▸ **Your objective**:
Across the listing below, count every line where the string "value" appears, then give only the count.
######
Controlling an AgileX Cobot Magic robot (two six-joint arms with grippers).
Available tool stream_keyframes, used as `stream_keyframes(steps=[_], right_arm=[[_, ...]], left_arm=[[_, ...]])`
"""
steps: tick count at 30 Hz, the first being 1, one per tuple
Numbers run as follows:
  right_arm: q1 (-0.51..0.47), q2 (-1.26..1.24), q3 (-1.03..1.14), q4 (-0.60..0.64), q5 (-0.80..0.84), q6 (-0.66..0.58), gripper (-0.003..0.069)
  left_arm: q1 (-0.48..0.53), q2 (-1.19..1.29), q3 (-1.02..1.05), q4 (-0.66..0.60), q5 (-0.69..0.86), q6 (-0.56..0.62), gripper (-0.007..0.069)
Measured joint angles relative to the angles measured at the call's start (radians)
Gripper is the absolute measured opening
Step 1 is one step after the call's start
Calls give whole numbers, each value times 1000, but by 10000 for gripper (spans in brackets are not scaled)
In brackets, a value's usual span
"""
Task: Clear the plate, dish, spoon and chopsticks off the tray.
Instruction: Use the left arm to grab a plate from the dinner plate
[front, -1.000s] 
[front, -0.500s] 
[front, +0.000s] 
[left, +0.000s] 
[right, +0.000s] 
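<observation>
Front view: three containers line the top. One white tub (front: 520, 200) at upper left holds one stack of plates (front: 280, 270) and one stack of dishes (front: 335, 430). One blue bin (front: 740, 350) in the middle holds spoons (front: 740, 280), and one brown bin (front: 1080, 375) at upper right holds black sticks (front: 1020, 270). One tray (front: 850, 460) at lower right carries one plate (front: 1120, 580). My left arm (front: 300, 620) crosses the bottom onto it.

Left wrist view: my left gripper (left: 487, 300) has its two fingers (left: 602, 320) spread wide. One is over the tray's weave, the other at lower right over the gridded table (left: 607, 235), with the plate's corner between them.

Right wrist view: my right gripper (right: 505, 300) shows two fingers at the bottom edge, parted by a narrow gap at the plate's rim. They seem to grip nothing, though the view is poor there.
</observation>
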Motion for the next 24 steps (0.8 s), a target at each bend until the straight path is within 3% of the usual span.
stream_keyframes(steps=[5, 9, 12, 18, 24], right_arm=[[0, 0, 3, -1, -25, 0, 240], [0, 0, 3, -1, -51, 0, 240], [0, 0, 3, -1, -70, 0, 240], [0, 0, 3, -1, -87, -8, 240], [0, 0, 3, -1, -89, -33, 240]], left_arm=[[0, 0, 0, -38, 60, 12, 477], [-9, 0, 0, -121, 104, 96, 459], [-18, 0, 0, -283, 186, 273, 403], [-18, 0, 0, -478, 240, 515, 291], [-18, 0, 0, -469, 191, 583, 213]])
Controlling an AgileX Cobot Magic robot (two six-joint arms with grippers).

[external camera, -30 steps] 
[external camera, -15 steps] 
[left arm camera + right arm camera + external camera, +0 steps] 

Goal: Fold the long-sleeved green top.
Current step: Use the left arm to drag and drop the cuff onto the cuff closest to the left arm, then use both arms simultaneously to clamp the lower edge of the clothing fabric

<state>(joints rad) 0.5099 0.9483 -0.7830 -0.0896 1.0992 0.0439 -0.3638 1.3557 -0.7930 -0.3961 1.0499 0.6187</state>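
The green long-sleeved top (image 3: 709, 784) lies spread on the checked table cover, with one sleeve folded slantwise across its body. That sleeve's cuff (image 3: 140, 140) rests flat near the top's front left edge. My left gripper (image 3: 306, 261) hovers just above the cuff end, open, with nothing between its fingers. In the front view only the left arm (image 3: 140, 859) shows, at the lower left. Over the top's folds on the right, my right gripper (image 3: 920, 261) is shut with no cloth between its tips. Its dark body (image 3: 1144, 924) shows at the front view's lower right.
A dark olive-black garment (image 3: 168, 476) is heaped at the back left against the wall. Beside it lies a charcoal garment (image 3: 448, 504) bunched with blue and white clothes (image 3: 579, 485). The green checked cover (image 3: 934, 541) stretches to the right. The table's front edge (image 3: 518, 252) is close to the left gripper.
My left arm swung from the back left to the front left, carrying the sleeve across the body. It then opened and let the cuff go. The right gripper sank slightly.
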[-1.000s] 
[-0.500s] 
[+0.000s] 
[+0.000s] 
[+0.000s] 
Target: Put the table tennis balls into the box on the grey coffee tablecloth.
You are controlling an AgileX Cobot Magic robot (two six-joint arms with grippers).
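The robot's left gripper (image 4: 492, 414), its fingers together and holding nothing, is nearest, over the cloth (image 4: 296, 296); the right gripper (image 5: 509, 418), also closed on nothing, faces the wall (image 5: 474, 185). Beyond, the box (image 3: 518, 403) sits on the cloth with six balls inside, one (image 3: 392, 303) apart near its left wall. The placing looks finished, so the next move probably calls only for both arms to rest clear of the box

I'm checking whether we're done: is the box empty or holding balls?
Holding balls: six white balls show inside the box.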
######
▸ **Answer box**:
2